• _What is expected_: Every line of the listing is returned unchanged, and every picture is dropped.

• _Supplied material_:
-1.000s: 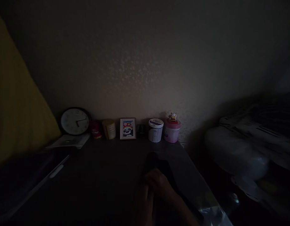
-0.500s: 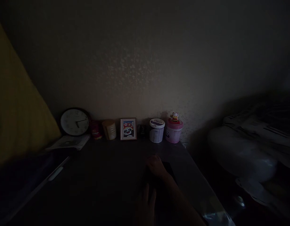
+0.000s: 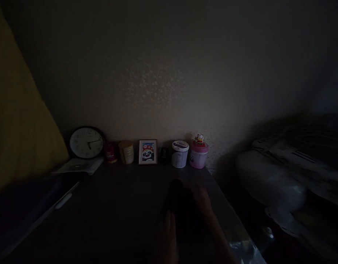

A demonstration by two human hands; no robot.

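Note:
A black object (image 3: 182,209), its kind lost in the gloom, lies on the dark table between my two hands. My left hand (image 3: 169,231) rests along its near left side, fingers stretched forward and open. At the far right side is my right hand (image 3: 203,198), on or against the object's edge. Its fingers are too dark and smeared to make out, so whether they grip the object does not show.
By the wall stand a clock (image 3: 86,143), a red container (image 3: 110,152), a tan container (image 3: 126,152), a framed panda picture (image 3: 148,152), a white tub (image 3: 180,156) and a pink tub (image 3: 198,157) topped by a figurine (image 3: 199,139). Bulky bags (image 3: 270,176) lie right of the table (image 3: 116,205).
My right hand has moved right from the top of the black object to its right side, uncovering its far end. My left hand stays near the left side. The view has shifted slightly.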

• _Reply_:
-1.000s: 
-0.500s: 
+0.000s: 

A demonstration by two human hands; no robot.

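Note:
A black object (image 3: 182,209), its kind lost in the gloom, lies on the dark table between my two hands. My left hand (image 3: 169,231) rests along its near left side, fingers stretched forward and open. At the far right side is my right hand (image 3: 203,198), on or against the object's edge. Its fingers are too dark and smeared to make out, so whether they grip the object does not show.
By the wall stand a clock (image 3: 86,143), a red container (image 3: 110,152), a tan container (image 3: 126,152), a framed panda picture (image 3: 148,152), a white tub (image 3: 180,156) and a pink tub (image 3: 198,157) topped by a figurine (image 3: 199,139). Bulky bags (image 3: 270,176) lie right of the table (image 3: 116,205).
My right hand has moved right from the top of the black object to its right side, uncovering its far end. My left hand stays near the left side. The view has shifted slightly.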

Work on this exercise is complete.